When buying a new TV for your home, it’s easy to get overwhelmed by the number of different brands on the market.
Each brand offers something different in terms of features, and no two are the same. For instance, if you’re stuck between Insignia vs Samsung, this article can help you decide.
Insignia vs samsung comparison
Insignia is a budget-oriented TV brand that is produced by several TV manufacturers for Best Buy.

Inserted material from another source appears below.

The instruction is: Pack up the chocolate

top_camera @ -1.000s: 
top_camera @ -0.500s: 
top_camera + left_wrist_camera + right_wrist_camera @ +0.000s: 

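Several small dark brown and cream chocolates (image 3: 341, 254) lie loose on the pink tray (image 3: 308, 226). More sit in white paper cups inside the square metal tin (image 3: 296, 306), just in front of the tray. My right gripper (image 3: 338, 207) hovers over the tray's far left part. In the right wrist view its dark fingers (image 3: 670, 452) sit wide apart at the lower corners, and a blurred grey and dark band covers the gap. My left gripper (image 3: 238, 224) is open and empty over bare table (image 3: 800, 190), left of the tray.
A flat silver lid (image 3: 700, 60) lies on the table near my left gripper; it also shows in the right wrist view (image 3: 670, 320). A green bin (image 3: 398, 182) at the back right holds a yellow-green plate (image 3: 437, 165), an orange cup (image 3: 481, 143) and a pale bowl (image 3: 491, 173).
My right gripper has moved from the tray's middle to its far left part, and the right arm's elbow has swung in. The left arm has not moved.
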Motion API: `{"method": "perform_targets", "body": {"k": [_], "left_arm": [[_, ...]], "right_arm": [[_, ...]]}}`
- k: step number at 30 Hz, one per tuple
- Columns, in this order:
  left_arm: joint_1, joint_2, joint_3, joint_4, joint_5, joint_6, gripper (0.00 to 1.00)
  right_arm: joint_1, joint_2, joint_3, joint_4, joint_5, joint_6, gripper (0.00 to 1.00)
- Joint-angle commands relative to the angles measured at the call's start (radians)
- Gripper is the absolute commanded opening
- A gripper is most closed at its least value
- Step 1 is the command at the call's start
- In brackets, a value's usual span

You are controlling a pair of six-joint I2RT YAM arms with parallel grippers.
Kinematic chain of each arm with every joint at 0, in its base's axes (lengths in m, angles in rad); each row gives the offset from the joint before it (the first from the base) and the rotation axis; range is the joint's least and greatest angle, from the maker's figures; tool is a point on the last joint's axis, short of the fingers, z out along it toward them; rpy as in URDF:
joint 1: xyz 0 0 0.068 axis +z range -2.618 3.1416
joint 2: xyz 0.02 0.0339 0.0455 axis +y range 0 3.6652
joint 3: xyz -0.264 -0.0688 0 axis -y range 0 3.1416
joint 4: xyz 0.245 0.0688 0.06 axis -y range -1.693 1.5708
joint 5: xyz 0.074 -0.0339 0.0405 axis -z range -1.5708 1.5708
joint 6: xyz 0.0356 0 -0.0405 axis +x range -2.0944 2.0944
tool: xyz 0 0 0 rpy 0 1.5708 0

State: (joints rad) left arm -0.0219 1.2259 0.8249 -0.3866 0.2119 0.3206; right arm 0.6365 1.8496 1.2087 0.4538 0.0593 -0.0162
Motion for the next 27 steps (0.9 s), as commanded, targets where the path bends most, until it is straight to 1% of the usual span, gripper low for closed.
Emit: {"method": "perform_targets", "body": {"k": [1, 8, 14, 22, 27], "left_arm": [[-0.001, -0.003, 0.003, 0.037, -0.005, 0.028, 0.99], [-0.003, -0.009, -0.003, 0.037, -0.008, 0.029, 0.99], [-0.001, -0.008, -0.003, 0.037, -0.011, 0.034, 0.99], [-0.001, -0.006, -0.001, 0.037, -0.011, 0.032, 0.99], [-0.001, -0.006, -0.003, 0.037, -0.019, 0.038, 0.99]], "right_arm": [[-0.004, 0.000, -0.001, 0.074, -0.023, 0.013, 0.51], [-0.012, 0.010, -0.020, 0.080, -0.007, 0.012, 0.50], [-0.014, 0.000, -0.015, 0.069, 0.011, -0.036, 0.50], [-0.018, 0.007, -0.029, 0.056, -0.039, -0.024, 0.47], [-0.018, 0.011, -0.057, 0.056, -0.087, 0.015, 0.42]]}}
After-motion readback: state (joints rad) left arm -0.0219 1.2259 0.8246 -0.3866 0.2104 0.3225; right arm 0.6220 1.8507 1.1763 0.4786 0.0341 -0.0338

Although Best Buy stays silent on who it outsources TVs from, all Insignia TVs are produced in a factory in China, and its high-end TVs are made by Hisense (see our Hisense vs Samsung comparison), while the manufacturer of low-end TVs is not disclosed.
On the other hand, Samsung is a well-known electronics brand from South Korea, which also makes smartphones, hard drives, monitors, printers, speakers, cameras and other electronics in addition to TVs.
- Good reflection
- Already has Fire TV enabled
- Lots of smart TV options
- No premium 4K models
- The components are often outdated
- Mediocre sound quality
- Single cable connection
- Beautiful design
- Anti-glare technology
- Plenty of apps and gaming features
- High price compared to other brands
- Judder issues on low-end TVs
- Security issues
- Performance can be unreliable (we’ve covered a lot of Samsung problems, check out these fixes for when your Samsung TV keeps turning off, for example).
Features Face to Face
Insignia exclusively manufactures TVs that use standard LED VA (Vertical Alignment) panels, which convert an electric signal into an image by using light-emitting diodes (LED).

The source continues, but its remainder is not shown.